# Green Cheeked Conure Pics



## PhilK (Aug 13, 2010)

Took some photos of Archie out in the trees in our orchard.. enjoy.


----------



## euphorion (Aug 13, 2010)

looks like fun! hes a good looking conure too


----------



## Megzz (Aug 13, 2010)

Wow cool how do you stop him flying away?


----------



## PhilK (Aug 13, 2010)

His wings are clipped


----------



## Megzz (Aug 13, 2010)

So he can just stay out in the garden without a cage and you wont lose him? Thats awesome


----------



## byron_moses (Aug 13, 2010)

very cute phil


----------



## Sarah (Aug 13, 2010)

great pics of Archie, ive got an Archie too a eclectus he is fully flighted as he doesnt go outside unless he is in a cage.


----------



## PhilK (Aug 13, 2010)

Thanks for the comments guys. 

Megzz I still need to keep an eye on him as other birds will swoop him etc - he is only allowed out in garden under my supervision.

Sarah I would love to have an eclectus - I will be getting one as my next bird for sure. I have often thought of having Archie flighted but I would feel terrible not being able to take him outside, he really does love it!


----------



## Tikanderoga (Aug 13, 2010)

PhilK said:


> His wings are clipped


 Didn't stop our Sun Conure from bolting. :/



> I would love to have an eclectus


Same - but I discovered that I'm just not a parrot person. 
Parrots require a LOT of attention & time - not always my strong side.


----------



## PhilK (Aug 13, 2010)

Musn't have been clipped properly Tikanderoga.. hope you got him back


----------



## anntay (Aug 13, 2010)

nice pic's i just lost my 2 green cheeks about 1 month ago by my dogs getting in and killing them.


----------



## Tikanderoga (Aug 13, 2010)

PhilK said:


> Musn't have been clipped properly Tikanderoga.. hope you got him back


He's been gone now for about 2 months, don't think he's gonna come back


----------



## Sarah (Aug 13, 2010)

my archie flies all around my house he loves being flighted when he goes out i just make sure the cage his secure .


----------



## LadyJ (Aug 13, 2010)

Lovely pictures, the bird looks amazing! Must be well cared for and I'd imagine he'd love getting out for some freedom... sadly my tiel only gets freedom in the house because he's never been clipped, but he does love being outdoors in his cage! Your conure must love it!


----------



## Asharee133 (Aug 13, 2010)

my green cheeks feathers have grown back, the tard doesn't know how to use them and flaps really fast lol, hes my gorgeous boy  he hates going outside, last time i took him out he got that scared he had a seizure, he hasn't had one since


----------



## PhilK (Aug 13, 2010)

Thanks for the comments guys I certainly do love him and like to think he is well looked after and happy! I must admit the decision to clip is one I always juggle around - it makes me sad he can't fly like a bird should but he just loves being in the trees and with us outside.


----------



## Crystal..Discus (Aug 13, 2010)

I think being able to sit out with you in the yard is a good trade off  He's a gorgeous little guy. Did you get him from a private breeder?

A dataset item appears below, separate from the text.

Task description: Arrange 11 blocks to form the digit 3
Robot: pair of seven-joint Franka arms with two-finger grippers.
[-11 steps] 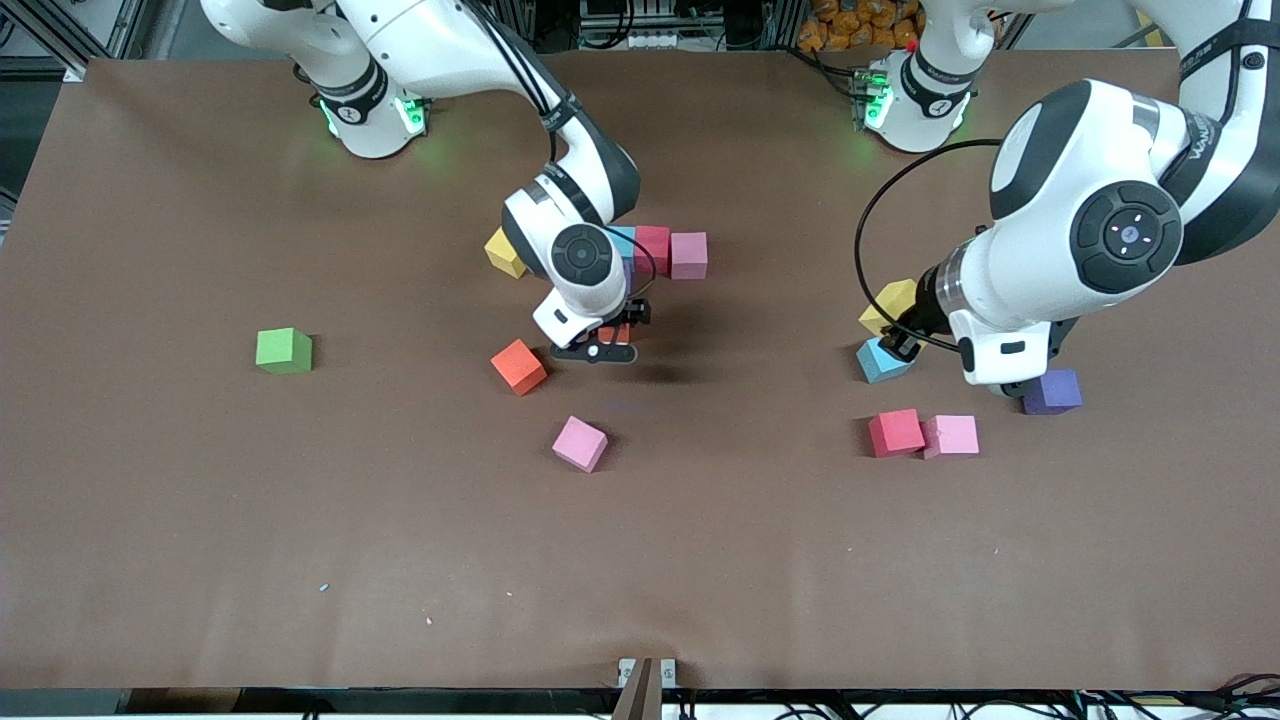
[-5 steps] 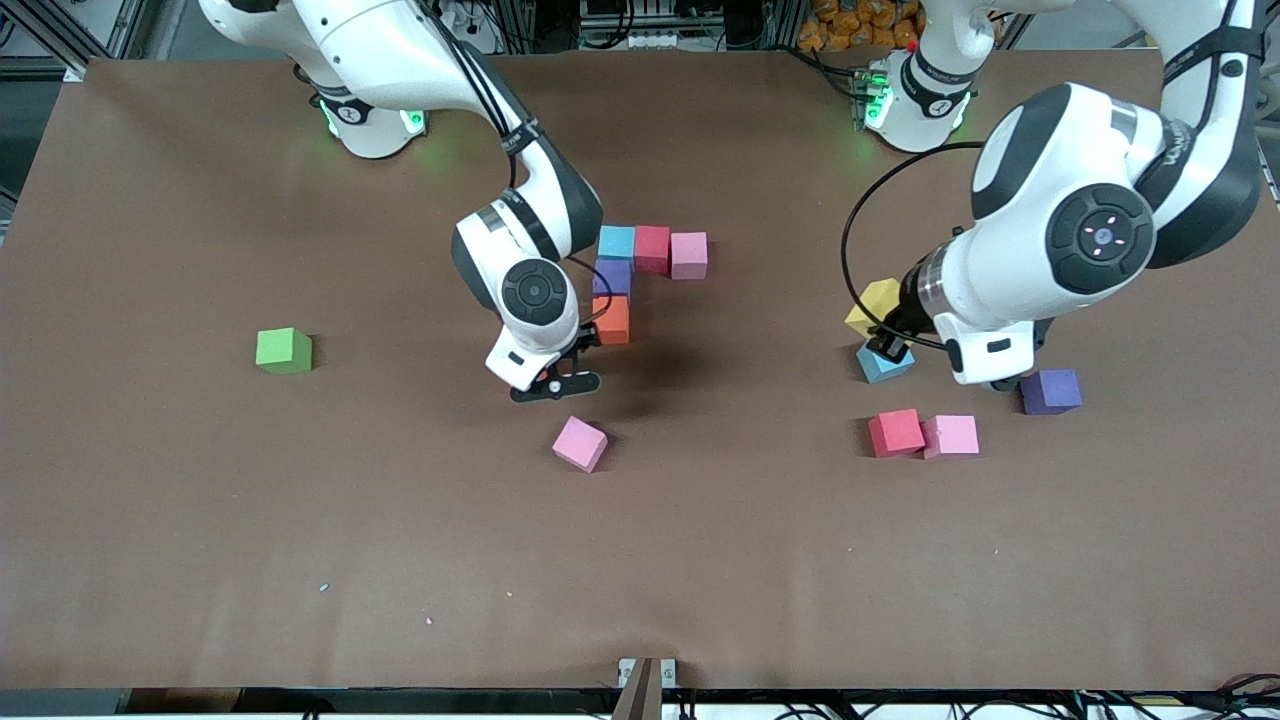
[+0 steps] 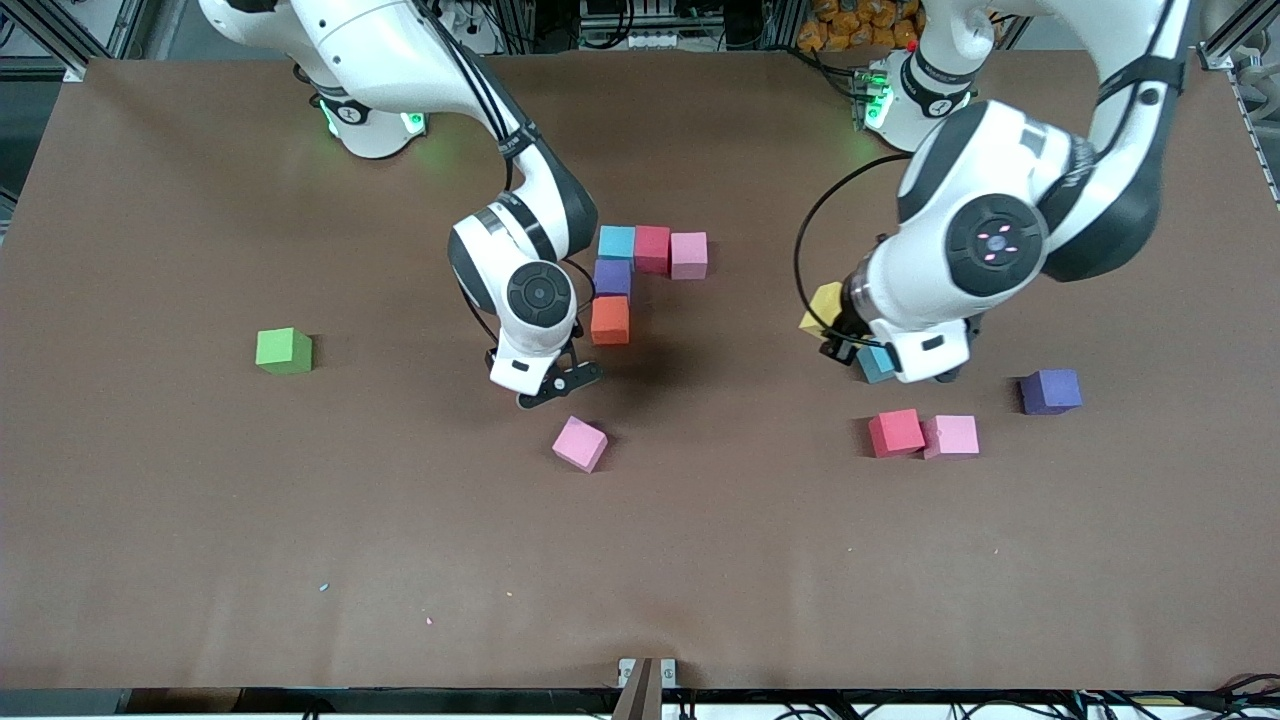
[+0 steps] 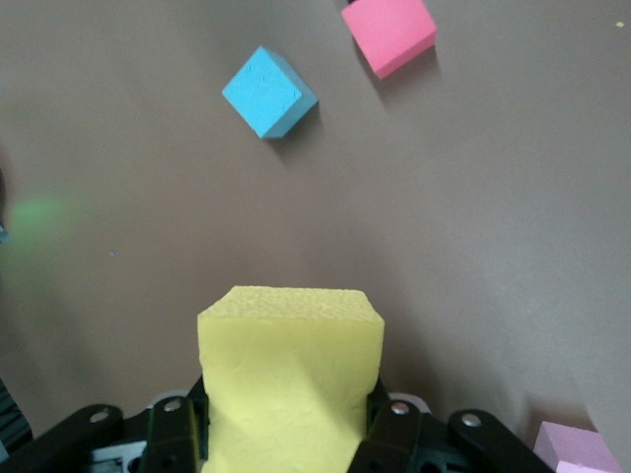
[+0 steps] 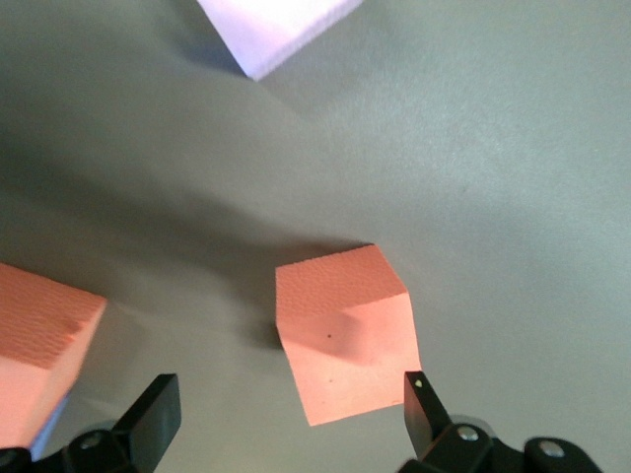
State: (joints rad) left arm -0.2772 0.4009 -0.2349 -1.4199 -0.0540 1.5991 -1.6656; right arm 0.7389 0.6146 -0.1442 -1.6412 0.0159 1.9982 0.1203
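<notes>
Yellow foam cube (image 4: 291,379), pebbly-faced, pinched in left claw (image 4: 291,434); right claw (image 5: 286,414) agape, seemingly over orange cube (image 5: 345,340).

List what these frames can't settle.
- Loose orange cube: hidden in the front view by the right arm's wrist. Only the right wrist view shows it, under the open right gripper.
- Light blue cube: partly covered in the front view by the left arm's hand.
- Left gripper: its fingertips are hidden by the yellow cube it holds.
- Pale cube: cut by the right wrist view's edge, colour unclear.

Five blocks (image 3: 628,271) touch; others (image 3: 921,433) lie apart.
</notes>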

Before my Cockatiel passed away, I'd either clip her wings so she could come outside with me, or let her become fully flighted so she could fly around the house. I'd give her seasons on/off so she could build up muscle. I miss her so much sometimes...


----------



## ezekiel86 (Aug 13, 2010)

way to cool ....keep up the photos and good work !


----------



## PhilK (Aug 13, 2010)

CD no I actually got him from a pet shop. I went in there to buy rats or a lightbulb or something, and he had escaped from his display thing.. he ran across the ground and up my jeans leg. The lady at the store said he is always escaping and cruising the shop and getting on customers. I put him on hold, went home and researched like crazy and bought him the next day - I am so happy I did too, I never thought I'd fall for a bird as much as I have!

His cage mate there was extremely shy and would run from your hand.. when I went in the morning the only bird in there was shy and scared and my heart dropped when I thought they had put the wrong bird on hold for me.. until the lady told me they hadn't sold him and he'd be around somewhere. He was in the dog food aisle getting a scratch from a customer!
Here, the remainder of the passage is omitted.